Line by line, the data below should be set down unchanged, with images excluded.

(Input data begins)

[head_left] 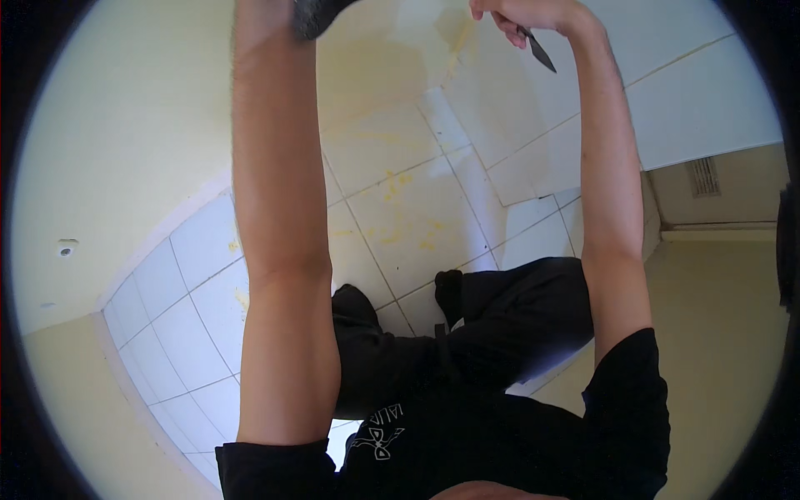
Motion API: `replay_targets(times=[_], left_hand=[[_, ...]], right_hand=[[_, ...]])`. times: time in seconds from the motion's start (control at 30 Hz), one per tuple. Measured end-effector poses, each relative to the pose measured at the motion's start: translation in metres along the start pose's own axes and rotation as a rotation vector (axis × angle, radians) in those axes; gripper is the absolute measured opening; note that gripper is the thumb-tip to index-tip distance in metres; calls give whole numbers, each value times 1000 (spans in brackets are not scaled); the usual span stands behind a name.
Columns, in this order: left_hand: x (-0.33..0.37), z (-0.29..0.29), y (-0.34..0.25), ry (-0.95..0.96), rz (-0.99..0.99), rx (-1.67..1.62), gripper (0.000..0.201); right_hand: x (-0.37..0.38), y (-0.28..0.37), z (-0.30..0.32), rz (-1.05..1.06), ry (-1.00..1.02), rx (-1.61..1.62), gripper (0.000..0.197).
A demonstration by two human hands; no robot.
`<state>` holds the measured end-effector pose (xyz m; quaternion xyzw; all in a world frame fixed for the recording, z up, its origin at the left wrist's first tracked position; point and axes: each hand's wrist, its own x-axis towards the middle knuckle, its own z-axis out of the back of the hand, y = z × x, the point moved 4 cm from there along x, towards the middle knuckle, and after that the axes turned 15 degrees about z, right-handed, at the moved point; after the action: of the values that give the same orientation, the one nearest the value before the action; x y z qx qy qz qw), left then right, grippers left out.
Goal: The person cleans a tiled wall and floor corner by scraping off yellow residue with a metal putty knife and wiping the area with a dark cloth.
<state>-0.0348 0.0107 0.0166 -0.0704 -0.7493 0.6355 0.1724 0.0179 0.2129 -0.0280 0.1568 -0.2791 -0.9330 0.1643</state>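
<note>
My right hand [521, 18] is raised near the wall corner at the top of the head view. Its fingers are curled round a flat, dark grey tool with a pointed end [540, 52]. The point sticks out below the fingers, while the rest of the tool is hidden. My left forearm [279, 150] reaches straight up past the upper edge, so the left hand is out of the picture. By the left wrist there is a dark, rounded thing [312, 18], cut off by the edge; I cannot tell what it is.
Pale walls meet in a corner ahead, with a yellowish strip [457, 54] along the joint. Yellow smears [400, 179] mark the light tiled floor [387, 258] by my feet. A small wall fitting [67, 248] is at the left, and a vent grille [704, 177] at the right.
</note>
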Motion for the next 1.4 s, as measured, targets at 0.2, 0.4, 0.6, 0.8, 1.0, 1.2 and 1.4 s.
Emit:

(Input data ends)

Written answer:
[head_left] 
Motion API: `replay_targets(times=[_], left_hand=[[_, ...]], right_hand=[[_, ...]])`. times: time in seconds from the motion's start (control at 30 Hz), one per tuple. Measured end-effector poses, each relative to the pose measured at the motion's start: translation in metres along the start pose's own axes and rotation as a rotation vector (axis × angle, radians) in those axes; gripper is the absolute measured opening; note that gripper is the thumb-tip to index-tip distance in metres; calls give whole numbers, each value times 1000 (spans in brackets are not scaled); the usual span stands behind a name.
Columns, in this order: left_hand: x (-0.33..0.37), z (-0.29..0.29), y (-0.34..0.25), ry (-0.95..0.96), rz (-0.99..0.99), rx (-1.67..1.62), gripper (0.000..0.201); right_hand: x (-0.37..0.38), y (-0.28..0.37), z (-0.30..0.32), rz (-1.05..1.06), ry (-1.00..1.02), rx (-1.61..1.62), gripper (0.000..0.197).
A demonstration by two human hands; no robot.
`<state>` holds the measured end-effector pose (xyz m; quaternion xyzw; all in a world frame fixed for the recording, z up, its origin at the left wrist's first tracked position; point and axes: each hand's wrist, its own x-axis towards the middle knuckle, its own z-axis out of the back of the hand, y = z × x, the point moved 4 cm from there along x, towards the middle knuckle, and after that the axes turned 15 degrees about z, right-handed, at the moved point; after the action: of the values that give the same orientation, the one nearest the value before the action; x y z qx qy qz qw), left then right, grippers left out.
Goal: The person cleans a tiled wall and floor corner by scraping off yellow residue with a metal putty knife and wiping the area with a dark cloth.
<state>-0.0348 0.0107 0.0166 -0.0704 -0.7493 0.6355 0.1724 0.0179 0.2129 -0.0280 0.1568 -0.2791 -0.9330 0.1643</state>
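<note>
My right hand [521, 18] is raised near the wall corner at the top of the head view. Its fingers are curled round a flat, dark grey tool with a pointed end [540, 52]. The point sticks out below the fingers, while the rest of the tool is hidden. My left forearm [279, 150] reaches straight up past the upper edge, so the left hand is out of the picture. By the left wrist there is a dark, rounded thing [312, 18], cut off by the edge; I cannot tell what it is.
Pale walls meet in a corner ahead, with a yellowish strip [457, 54] along the joint. Yellow smears [400, 179] mark the light tiled floor [387, 258] by my feet. A small wall fitting [67, 248] is at the left, and a vent grille [704, 177] at the right.
</note>
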Motion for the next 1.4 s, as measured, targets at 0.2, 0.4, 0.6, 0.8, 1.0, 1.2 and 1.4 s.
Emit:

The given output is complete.